One of the pretty nice effects of segment detection, and one of the main reason for the speed improvements behind latest LZ4HC versions, is that it translates into so many less comparisons to do.
Or does it ?
To verify this claim, i've measured the number of comparisons for different search algorithms (Simple Hach Chain, MMC, and MMC + Segment detection) and for different search windows.
And here are the results
(btw, no way to build simple tables ? that's plain crazy)

                      Hash   MMC  Segment  Improvement 
Calgary 64K Searches  71,6M 20,3M 6,55M      x3.10
Firefox 64K Searches  261M  70,3M 47,1M      x1.49
Enwik8  64K Searches  355M  188M  187M       x1.01

Calgary 512K Searches 300M  34,2M 14,6M      x2.34
Firefox 512K Searches 1,26G 153M  121M       x1.26
Enwik8  512K Searches 1,89G 435M  435M       x1.00

Calgary 4M Searches   368M  38,7M 18,5M      x2.09
Firefox 4M Searches   4,15G 271M  308M       x0.88
Enwik8  4M Searches   8,99G 753M  758M       x0.99

Tendancy is clear : the larger the search window, the less benefits segments brings.
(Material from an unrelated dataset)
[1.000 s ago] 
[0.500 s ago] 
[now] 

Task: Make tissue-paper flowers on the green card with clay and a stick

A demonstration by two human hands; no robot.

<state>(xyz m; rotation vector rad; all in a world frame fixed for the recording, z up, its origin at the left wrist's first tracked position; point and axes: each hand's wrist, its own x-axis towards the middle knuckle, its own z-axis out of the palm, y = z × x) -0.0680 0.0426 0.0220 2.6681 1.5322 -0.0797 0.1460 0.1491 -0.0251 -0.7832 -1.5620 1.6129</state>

Indeed, it even ends up with a net loss for Firefox, at a mere 4M window. Let's imagine for 16M....
And it's pretty normal : segment search algorithm is much closer from simple Hash chain than from MMC, as there is no gradual elimination of positions.

To counter this effect, the best would be a perfect merge between the two search algorithms. They currently work together nicely, but they are still completely separated.

In ideal scenario, segment search would provide the equivalent of "guaranteed prefix", and then forward result to MMC algorithm.
Unfortunately, it's not possible with current data structure, as data pointers for segments would risk being erased in the process.
To counter this effect, i would need an additionnal buffer, storing information i don't want to lose with MMC. Something complex to optimize properly.


  1. What is segment search?

    1. Segment search, in this context, look for "repeated characters", typically a lot of '0'.
      Such situation translate into heavy load (i.e. slow down) for classic match chain and binary tree searches.